Hace 113 años el presidente Porfirio Díaz ordenó la instalación de una colonia penal federal en el archipiélago de las Islas Marías, desde entonces ahí se confina a prisioneros cuyo número podría llegar hasta 13 mil, no obstante en la actualidad sólo se encuentran ahí 600 reos, en el que llaman el Alcatraz mexicano.

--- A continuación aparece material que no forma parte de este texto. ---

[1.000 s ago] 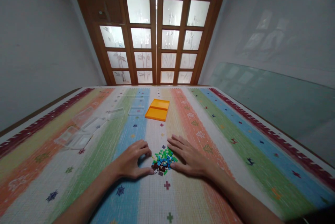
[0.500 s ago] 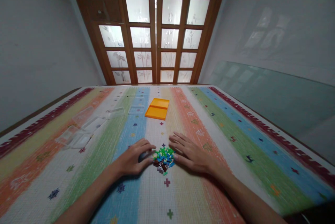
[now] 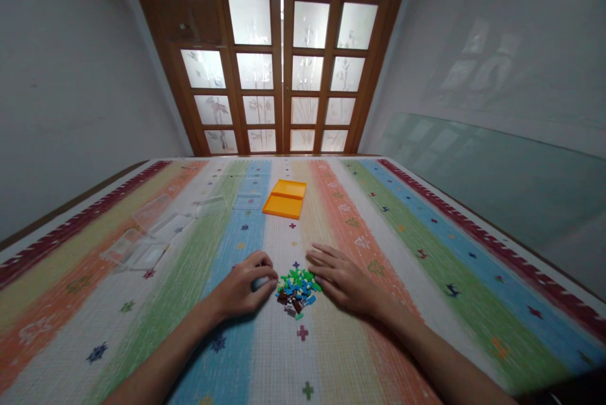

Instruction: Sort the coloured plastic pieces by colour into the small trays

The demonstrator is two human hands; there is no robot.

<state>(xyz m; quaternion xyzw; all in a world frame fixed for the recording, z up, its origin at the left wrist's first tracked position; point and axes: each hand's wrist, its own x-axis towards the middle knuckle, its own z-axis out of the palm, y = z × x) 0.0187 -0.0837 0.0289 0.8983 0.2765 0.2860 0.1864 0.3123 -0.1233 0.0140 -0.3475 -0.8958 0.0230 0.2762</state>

Ser destinado a ese penal no era viajar hacia el paraíso, en el más reciente de los motines los presos exigían mejores condiciones de alimentación, de atención médica y un alto a los duros castigos impuestos por los custodios; recientemente el CIDE aplicó una encuesta a los prisioneros y la mayoría de los sentenciados, un 82.1 por ciento, declararon no tener sentencias penales previas a la que  cumplen ahora. Esta cifra es mayor para las mujeres que declararon, en un 98.9 por ciento de los casos, que no tenían sentencias anteriores. Es decir, se trata, en su mayoría, de “primo-delincuentes”, aunque en el caso de los hombres el porcentaje es menor también se trata principalmente de “primo-delincuentes”.

En esa prisión de máxima seguridad estuvo recluido nuestro flamante y honorable escritor y activista, defensor de los derechos humanos, José Revueltas; la causa  de sus aprensiones fueron su ideología de defensa a los marginados y la denuncia de la degradación de la vida de los presos en esa prisión.Ahí escribió su magnífica obra “Los muros de agua” en donde  describe el comercio sexual, la homosexualidad y el influyentismo, aspectos que trazan a una sociedad inscrita en la corrupción del sistema jurídico mexicano.

José Revueltas no recibió el Premio Nobel de la Literatura, pero es un ícono de la defensa de la libertad democrática ciudadana; participó con los estudiantes del 68 porque concebía el movimiento como una denuncia que cuestionaba a todo el sistema sociopolítico autoritario y corrupto vigente.

Las Islas Marías sí son un paraíso natural, tan es así que la UNESCO en el año 2010 las declaró como Área Natural Protegida en la categoría de Reserva de la Biósfera debido a su riqueza biológica de bosques secos, manglares, matorrales, arrecifes, costas y ambientes que alberga y posteriormente  promulgó al archipiélago como Patrimonio Mundial de la Humanidad.

Ahora el Gobierno federal eleva estas islas al rango de centro cultural que se denominará, “Muros de Agua-José Revueltas”; ya era hora de que se diera un reconocimiento nacional extenso y vasto a la vida y obras de este eminente personaje que si algo tuvo fue la congruencia con su ideología de izquierda y su literatura que fue una notable herencia a los mexicanos.

El presidente López Obrador decretó que las Islas Marías dejarán de ser prisión para convertirse en un nicho dedicado a las artes, la cultura y el conocimiento sobre el medio ambiente, con actividades como: senderismo, monitoreo de fauna, estudios literarios, teatro, escritura y actividades deportivas. AMLO considera que debe haber más escuelas que cárceles, por lo que más de 200 presos que ya cumplen lo que señala la ley serán puestos en libertad y otros 400 serán reubicados en otros reclusorios.

Por otra parte, por fin, la Familia de Pasta de Conchos (FPC) es escuchada, el presidente López Obrador aseguró que hará todo lo que esté a su alcance para hacer justicia a los deudos de la mina Pasta de Conchos y que incluso quizá sea la propia empresa, Grupo México, la que colabore en el rescate de los 64 mineros sepultados por la explosión de hace 13 años. La esperanza no muere y confiamos en que se llegue a la verdad sobre los responsables de esa tragedia.